Task directions
Could you retype every line below exactly, omitting the images?

Dataset excerpt
=-=-=-=-=

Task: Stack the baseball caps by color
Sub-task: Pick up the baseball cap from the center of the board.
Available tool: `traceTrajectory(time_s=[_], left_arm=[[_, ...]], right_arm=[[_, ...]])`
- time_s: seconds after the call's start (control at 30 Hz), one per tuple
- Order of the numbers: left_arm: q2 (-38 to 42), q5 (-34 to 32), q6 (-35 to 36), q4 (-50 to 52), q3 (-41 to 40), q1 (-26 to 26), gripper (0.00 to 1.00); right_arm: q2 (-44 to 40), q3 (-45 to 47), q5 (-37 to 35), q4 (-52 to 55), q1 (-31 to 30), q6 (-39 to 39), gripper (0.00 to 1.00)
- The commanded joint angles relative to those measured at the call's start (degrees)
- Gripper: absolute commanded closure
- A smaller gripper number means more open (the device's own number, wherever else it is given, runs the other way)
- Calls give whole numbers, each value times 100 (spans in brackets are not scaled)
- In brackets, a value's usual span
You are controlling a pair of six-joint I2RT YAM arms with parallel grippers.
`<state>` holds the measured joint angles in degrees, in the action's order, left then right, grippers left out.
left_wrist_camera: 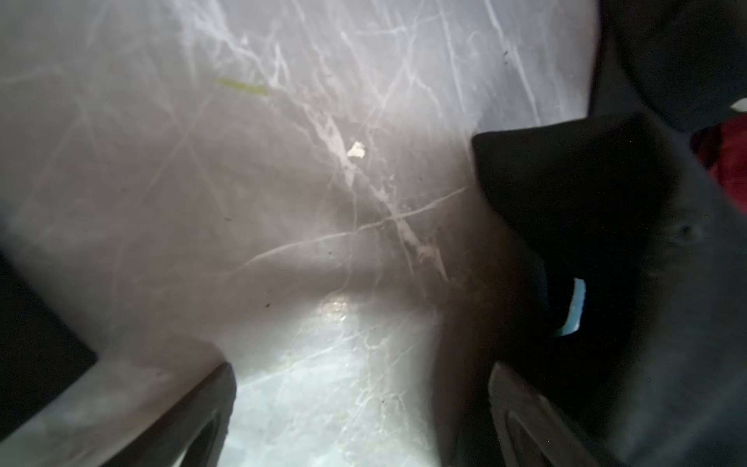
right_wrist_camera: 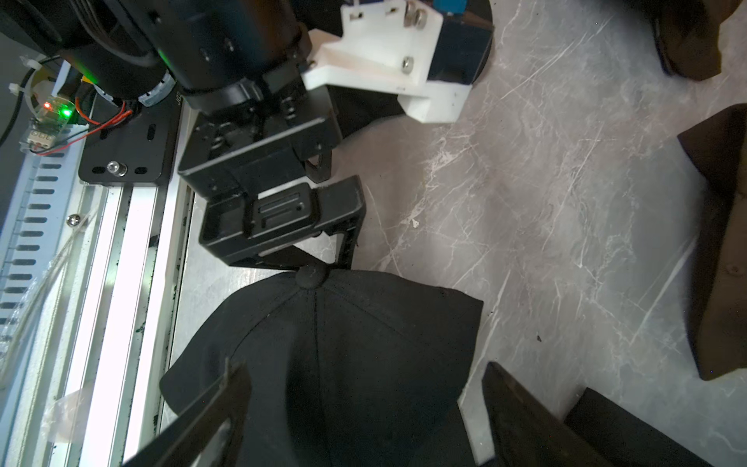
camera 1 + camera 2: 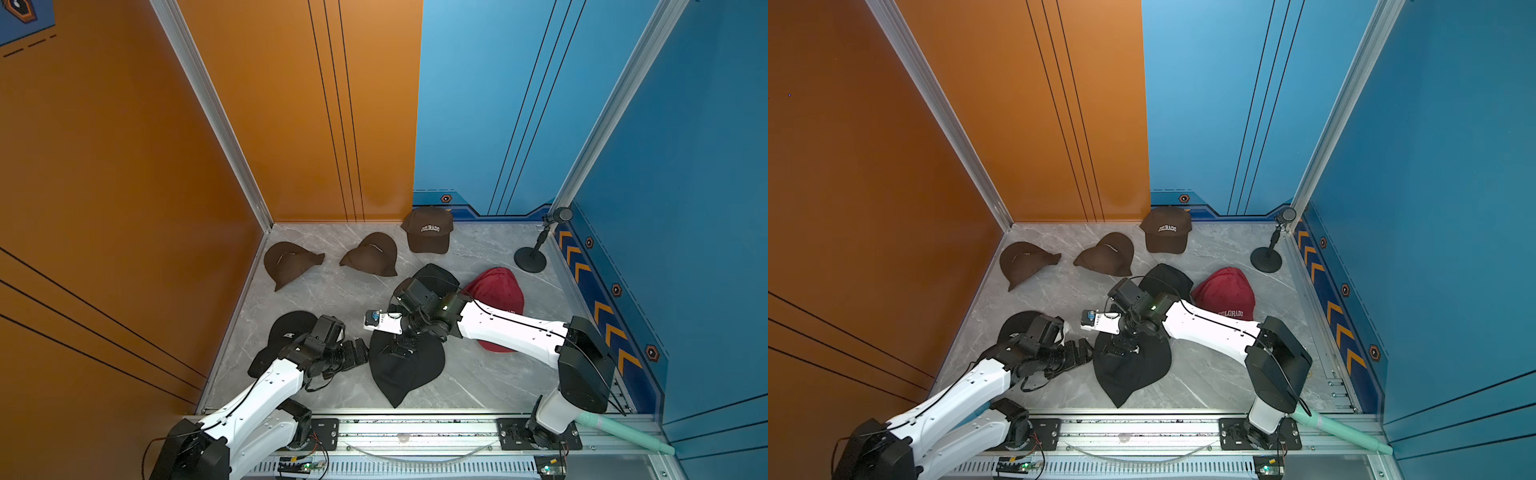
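Three dark brown baseball caps (image 3: 291, 264) (image 3: 372, 255) (image 3: 428, 230) lie apart along the back of the marble table (image 3: 332, 299). A black cap (image 3: 405, 370) lies front centre. My right gripper (image 3: 401, 349) points down over its crown, open, its fingers astride the crown (image 2: 343, 343) in the right wrist view. A second black cap (image 3: 436, 276) sits behind that arm. A third (image 3: 286, 332) lies under my left arm. My left gripper (image 3: 363, 351) is open and empty just left of the front black cap (image 1: 586, 202). Red caps (image 3: 496, 291) lie right of centre.
A black microphone stand (image 3: 530, 259) stands at the back right corner. Orange and blue walls close in the table on three sides. The arms' metal rail (image 3: 415, 432) runs along the front edge, with a teal tube (image 3: 623, 432) at its right end.
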<state>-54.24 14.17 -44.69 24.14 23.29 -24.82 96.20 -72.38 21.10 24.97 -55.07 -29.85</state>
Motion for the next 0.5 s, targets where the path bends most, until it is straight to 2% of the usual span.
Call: traceTrajectory(time_s=[0.0,0.23,0.47], left_arm=[[172,150,-23,-222,-44,-8,2],[353,655,-120,-1067,-191,38,2],[308,847,-59,-1254,-71,38,2]], right_arm=[[-23,123,203,157,-3,-102,8],[78,133,362,249,-12,-162,7],[185,122,206,255,-27,-146,7]])
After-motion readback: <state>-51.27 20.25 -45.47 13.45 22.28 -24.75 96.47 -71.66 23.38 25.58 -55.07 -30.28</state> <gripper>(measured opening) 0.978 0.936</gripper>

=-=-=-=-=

Answer to the exercise
Task: Stack the baseball caps by color
Sub-task: Pick up the baseball cap from the center of the board.
Available tool: `traceTrajectory(time_s=[_], left_arm=[[_, ...]], right_arm=[[_, ...]])`
- time_s: seconds after the call's start (control at 30 Hz), one per tuple
- Order of the numbers: left_arm: q2 (-38 to 42), q5 (-34 to 32), q6 (-35 to 36), q4 (-50 to 52), q3 (-41 to 40), q1 (-26 to 26), gripper (0.00 to 1.00); right_arm: q2 (-44 to 40), q3 (-45 to 47), q5 (-37 to 35), q4 (-52 to 55), q1 (-31 to 30), q6 (-39 to 39), gripper (0.00 to 1.00)
- The commanded joint angles relative to those measured at the call's start (degrees)
- Gripper: absolute commanded closure
- A smaller gripper number means more open (the device's own number, wherever else it is given, runs the other way)
- Calls give whole numbers, each value times 100 (spans in brackets are not scaled)
- In brackets, a value's usual span
You are controlling a pair of six-joint I2RT YAM arms with parallel grippers.
`<state>` holds the measured joint angles in degrees, in the action's order, left then right, grippers left out.
left_wrist_camera: 
right_wrist_camera: 
camera 1 + camera 2: 
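Three dark brown baseball caps (image 3: 291, 264) (image 3: 372, 255) (image 3: 428, 230) lie apart along the back of the marble table (image 3: 332, 299). A black cap (image 3: 405, 370) lies front centre. My right gripper (image 3: 401, 349) points down over its crown, open, its fingers astride the crown (image 2: 343, 343) in the right wrist view. A second black cap (image 3: 436, 276) sits behind that arm. A third (image 3: 286, 332) lies under my left arm. My left gripper (image 3: 363, 351) is open and empty just left of the front black cap (image 1: 586, 202). Red caps (image 3: 496, 291) lie right of centre.
A black microphone stand (image 3: 530, 259) stands at the back right corner. Orange and blue walls close in the table on three sides. The arms' metal rail (image 3: 415, 432) runs along the front edge, with a teal tube (image 3: 623, 432) at its right end.
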<state>-54.24 14.17 -44.69 24.14 23.29 -24.82 96.20 -72.38 21.10 24.97 -55.07 -29.85</state>
Motion for the next 0.5 s, targets where the path bends most, until it is straight to 2% of the usual span.
Call: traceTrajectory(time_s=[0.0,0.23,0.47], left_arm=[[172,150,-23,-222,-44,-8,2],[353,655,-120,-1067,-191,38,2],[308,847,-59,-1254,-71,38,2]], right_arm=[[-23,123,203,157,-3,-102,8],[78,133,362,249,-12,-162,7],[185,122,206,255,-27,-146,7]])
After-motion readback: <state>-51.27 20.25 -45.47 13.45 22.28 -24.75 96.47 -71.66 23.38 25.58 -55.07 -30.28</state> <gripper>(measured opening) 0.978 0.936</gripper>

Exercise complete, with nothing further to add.